Your task:
Please print every line of the listing, unchanged.

Supplied data:
◆ ◆ ◆ ◆ ◆ ◆ ◆

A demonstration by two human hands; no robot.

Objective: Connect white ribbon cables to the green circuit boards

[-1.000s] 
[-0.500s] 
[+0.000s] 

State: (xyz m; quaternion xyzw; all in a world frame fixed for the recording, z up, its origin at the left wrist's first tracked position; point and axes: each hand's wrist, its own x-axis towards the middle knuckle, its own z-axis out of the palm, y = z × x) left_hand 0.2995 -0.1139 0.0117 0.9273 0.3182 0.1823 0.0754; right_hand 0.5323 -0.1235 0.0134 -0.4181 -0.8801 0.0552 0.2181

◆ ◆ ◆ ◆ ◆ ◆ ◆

Result:
A demonstration by two human hands; no robot.

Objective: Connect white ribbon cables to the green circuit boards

[-1.000s] 
[-0.500s] 
[+0.000s] 

State: (xyz m; quaternion xyzw; all in a world frame fixed for the recording, z up, its origin at the left wrist's first tracked position; point and axes: each hand's wrist, its own x-axis towards the middle knuckle, its own z-axis out of the palm, y = z × x) left_hand 0.2995 -0.1139 0.0117 0.9273 0.3182 0.1823 0.0754; right_hand 0.5323 -0.1235 0.0134 -0.4181 -0.8801 0.0552 0.2181

Nothing more remains for this exercise.